What the task requires | Your answer is the line containing "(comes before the" plus every line after it to the end of the data below, transcribed exactly and with nothing else.

Source material |

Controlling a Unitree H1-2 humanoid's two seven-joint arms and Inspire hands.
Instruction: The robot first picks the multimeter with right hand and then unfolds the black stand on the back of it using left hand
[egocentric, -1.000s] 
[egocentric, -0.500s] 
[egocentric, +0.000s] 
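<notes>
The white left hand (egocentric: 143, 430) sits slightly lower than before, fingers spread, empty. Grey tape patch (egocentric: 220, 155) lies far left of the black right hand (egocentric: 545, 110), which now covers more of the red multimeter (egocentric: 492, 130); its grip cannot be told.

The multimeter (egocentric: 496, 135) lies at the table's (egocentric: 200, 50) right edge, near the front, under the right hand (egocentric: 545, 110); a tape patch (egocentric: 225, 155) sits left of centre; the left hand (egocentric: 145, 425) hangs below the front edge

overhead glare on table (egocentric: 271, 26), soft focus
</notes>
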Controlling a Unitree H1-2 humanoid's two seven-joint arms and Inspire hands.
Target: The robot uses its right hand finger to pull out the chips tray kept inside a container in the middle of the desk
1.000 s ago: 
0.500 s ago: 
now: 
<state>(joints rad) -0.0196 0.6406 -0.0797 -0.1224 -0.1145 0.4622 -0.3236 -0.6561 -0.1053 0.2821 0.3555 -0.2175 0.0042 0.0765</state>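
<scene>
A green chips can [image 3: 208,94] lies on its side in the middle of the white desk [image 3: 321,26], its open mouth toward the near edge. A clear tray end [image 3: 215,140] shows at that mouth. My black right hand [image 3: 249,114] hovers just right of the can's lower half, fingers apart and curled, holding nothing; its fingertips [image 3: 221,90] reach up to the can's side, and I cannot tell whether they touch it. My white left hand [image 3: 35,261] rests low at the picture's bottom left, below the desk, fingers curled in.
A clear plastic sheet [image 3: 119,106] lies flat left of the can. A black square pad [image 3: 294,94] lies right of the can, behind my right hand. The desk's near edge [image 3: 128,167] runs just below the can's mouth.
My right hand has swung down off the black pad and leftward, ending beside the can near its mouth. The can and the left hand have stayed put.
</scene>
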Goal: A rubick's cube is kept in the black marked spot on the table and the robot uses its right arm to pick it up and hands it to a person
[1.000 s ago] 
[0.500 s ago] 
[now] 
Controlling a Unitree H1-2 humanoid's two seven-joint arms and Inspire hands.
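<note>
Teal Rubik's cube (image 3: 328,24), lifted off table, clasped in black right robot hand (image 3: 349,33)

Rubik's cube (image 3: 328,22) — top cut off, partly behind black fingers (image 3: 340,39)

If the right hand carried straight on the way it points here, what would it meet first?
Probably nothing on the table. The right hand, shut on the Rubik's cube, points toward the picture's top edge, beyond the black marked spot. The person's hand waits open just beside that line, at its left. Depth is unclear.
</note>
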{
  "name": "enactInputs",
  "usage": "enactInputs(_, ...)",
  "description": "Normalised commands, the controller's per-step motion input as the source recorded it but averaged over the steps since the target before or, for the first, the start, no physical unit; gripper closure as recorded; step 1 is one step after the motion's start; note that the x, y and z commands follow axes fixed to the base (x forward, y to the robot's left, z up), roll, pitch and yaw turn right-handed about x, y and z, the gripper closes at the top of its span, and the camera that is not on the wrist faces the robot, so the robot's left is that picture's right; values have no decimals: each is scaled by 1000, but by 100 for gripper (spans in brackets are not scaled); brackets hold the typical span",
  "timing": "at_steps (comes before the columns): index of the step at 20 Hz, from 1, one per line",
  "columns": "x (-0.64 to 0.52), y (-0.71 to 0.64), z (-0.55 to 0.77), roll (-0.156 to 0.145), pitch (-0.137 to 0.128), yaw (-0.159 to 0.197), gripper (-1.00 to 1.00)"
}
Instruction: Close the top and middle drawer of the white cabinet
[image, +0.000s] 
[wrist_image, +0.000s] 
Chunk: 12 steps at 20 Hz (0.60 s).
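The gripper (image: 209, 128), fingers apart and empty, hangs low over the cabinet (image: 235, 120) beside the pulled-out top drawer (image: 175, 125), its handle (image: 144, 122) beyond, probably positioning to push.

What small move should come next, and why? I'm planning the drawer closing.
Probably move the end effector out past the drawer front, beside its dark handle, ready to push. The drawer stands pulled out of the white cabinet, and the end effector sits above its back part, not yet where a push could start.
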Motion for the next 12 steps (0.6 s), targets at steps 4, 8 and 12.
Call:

Solution to the exercise |
  "timing": "at_steps (comes before the columns): index of the step at 20 Hz, from 1, one per line",
  "columns": "x (-0.64 to 0.52), y (-0.71 to 0.64), z (-0.55 to 0.77), roll (-0.156 to 0.145), pitch (-0.137 to 0.128), yaw (-0.159 to 0.197), gripper (-1.00 to 1.00)"
}
Instruction: Close the top and middle drawer of the white cabinet
[image, +0.000s] 
[wrist_image, +0.000s] 
Chunk: 12 steps at 20 Hz (0.60 s).
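The gripper (image: 209, 128), fingers apart and empty, hangs low over the cabinet (image: 235, 120) beside the pulled-out top drawer (image: 175, 125), its handle (image: 144, 122) beyond, probably positioning to push.

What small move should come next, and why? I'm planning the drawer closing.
Probably move the end effector out past the drawer front, beside its dark handle, ready to push. The drawer stands pulled out of the white cabinet, and the end effector sits above its back part, not yet where a push could start.
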Motion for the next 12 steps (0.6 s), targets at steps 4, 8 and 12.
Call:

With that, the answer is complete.